2. Navigate to the project's root directory

cd solana-indexer-library

3. Install the necessary dependencies and build the project:

npm install && npm run build

4. Generate your indexer from a local or remote Anchor IDL:

Using local IDL file

  1. Move a copy of the idl of your program to the path:
    solana-indexer-library/src/idl/<idl-name>.json
    
  2. Run the generate command, passing the IDL name as an argument:
    npm run generate <idl-name>
    
  3. Optionally, include your program's address as a second argument:
    npm run generate <idl-name> <program-address>
    

Remote IDL

  1. Ensure Anchor is installed locally and that the program you want to index has an initialized IDL account. A simple way to check for this is to run the following command:
    anchor idl fetch <program-address>
    
    This way you can also retrieve the IDL file from the program's address:
    anchor idl fetch -o <out-file.json> <program-address>
    
  2. If it is your own program, you can use the following command to initialize the IDL account:
    anchor idl init -f <target/idl/program-name.json> <program-address>
    
  3. Run the generate command of the indexer generator, providing your program's address:
    npm run generate <program-address>
    

Run the indexer

  1. Navigate to the generate package directory
    cd packages/<idl-name>
    
  2. Install dependencies and build the package
    npm i && npm run build
    
  3. Add your RPC on SOLANA_RPC (and SOLANA_MAIN_PUBLIC_RPC, if you get rate-limit problems) to the .env file
    SOLANA_RPC=<your-rpc-url>
    SOLANA_MAIN_PUBLIC_RPC=<your-rpc-url>
    
  4. Run the npm start command
    npm run start
    

If you wait for a moment you will see a message warning you that it is now running a GraphQL server on http://localhost:8080.

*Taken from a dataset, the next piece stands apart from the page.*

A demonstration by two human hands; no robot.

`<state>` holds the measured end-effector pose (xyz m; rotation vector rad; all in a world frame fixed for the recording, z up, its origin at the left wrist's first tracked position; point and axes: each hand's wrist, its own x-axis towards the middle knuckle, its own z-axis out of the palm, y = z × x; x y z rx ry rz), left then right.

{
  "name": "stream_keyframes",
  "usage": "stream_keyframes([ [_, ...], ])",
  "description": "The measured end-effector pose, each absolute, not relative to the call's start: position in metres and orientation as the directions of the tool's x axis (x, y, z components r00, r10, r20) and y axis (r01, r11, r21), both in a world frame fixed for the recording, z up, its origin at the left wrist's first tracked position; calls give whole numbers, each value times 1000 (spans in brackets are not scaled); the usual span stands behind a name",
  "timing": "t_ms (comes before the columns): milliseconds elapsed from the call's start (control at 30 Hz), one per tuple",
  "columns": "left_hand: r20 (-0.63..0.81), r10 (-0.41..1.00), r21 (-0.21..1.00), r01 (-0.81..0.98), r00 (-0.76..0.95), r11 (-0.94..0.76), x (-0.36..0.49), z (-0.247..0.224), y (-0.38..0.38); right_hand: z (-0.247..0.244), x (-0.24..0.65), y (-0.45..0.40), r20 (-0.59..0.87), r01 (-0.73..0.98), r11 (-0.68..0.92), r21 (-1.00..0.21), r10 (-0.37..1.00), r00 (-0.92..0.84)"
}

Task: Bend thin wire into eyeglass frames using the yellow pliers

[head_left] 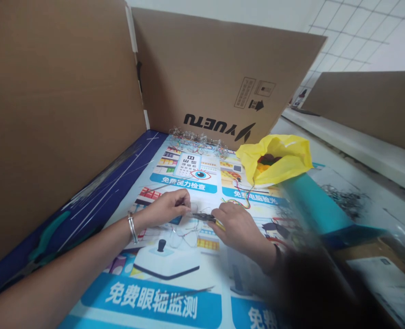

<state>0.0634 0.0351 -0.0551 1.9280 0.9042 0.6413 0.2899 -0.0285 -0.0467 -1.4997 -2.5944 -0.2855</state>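
Pliers and fine wire between two hands

Mid-bench, the left hand [175, 206], with a bracelet [133, 228] on its wrist, has its fingers pinched on thin wire [185, 235] by the tip of the pliers [202, 216]. The right hand [237, 225] grips the pliers' handles, fingers wrapped round them; whether the jaws are fully closed is too small to tell. Loops of the wire spread on the printed sheet [166, 267] just nearer than the hands.

Coloured threads [247, 201] lie to the right, below a yellow bag [287, 148]. A wire heap [198, 142] lines the far cardboard [202, 68]. Straight rods [99, 185] lie left, with a teal-handled tool [49, 234] nearer. A thin pointed tool [193, 291] lies near.
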Motion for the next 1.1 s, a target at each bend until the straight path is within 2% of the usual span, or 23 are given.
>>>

Deploying your Indexer to Aleph.im

To deploy your indexer, read this documentation

Supported Queries

For these example queries, we generated an indexer for the Marinade Finance Liquid Staking Program using:

npm run generate MarBmsSgKXdrN1egZf5sqe1TMai9K1rChYNDJgjq7aD

Note: Before doing any queries, let the indexer run for a while to fetch some data. It starts fetching the latest transactions and continues back in time until it indexes all transactions. In the meantime, new transactions are fetched and indexed in real-time.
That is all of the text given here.